My boyfriend of over a year! That bast*** had a account! How long had he had it? Lord only knows. His profile said he had two kids. He has five. His age limit for compatible matches was 21-41. This is where I started to dry-heave. I was 41, he was 43. I have a daughter who was 17 at the time. So did he want to date my daughter instead?

Can he do that?

If I wasn’t already exhausted from the trip the day before, I would have gotten in my car, driven back across the state, knocked on his front door, junk-punched him with all my might, while screaming, (a la What Happens in Vegas) “You know why!”
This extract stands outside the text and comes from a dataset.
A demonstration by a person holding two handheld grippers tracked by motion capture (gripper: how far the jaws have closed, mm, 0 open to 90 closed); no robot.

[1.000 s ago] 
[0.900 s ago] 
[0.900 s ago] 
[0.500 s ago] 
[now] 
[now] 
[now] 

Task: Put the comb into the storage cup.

I had nursed that pig back to health when he was sick. I had cared for his children as if they were my own. I had trusted him when he didn’t deserve it. Unlike Mary Kay, I didn’t sue for not notifying me that my boyfriend was registered with an online dating service. I decided to get even instead.

Not-so-sweet revenge

I would show him. We were a match. (I guess I have that one face-saver to hang onto. A computer database matched us, so I hadn’t been completely off in left field thinking we were a good match.) If I published my profile, he would see it.

That’s exactly what I did. I clicked on “publish” and stepped away from my computer, for eight hours. I came back to my computer, curious to see who had viewed my profile. I had 236 views. In eight hours. I had 17 emails. Now I felt sick to my stomach for a different reason. Why did I feel like a bunch of strange men were crowded around my dining room window, peering into my house with their pants down around their ankles?

My little plan of revenge had backfired. I immediately removed my profile (which he never saw). So if Mary Kay wins her $10 million lawsuit, maybe along with insisting on background checks and more prominent disclaimers, could also ask potential candidates if they are already in a relationship and/or sleeping with someone before they are allowed to register!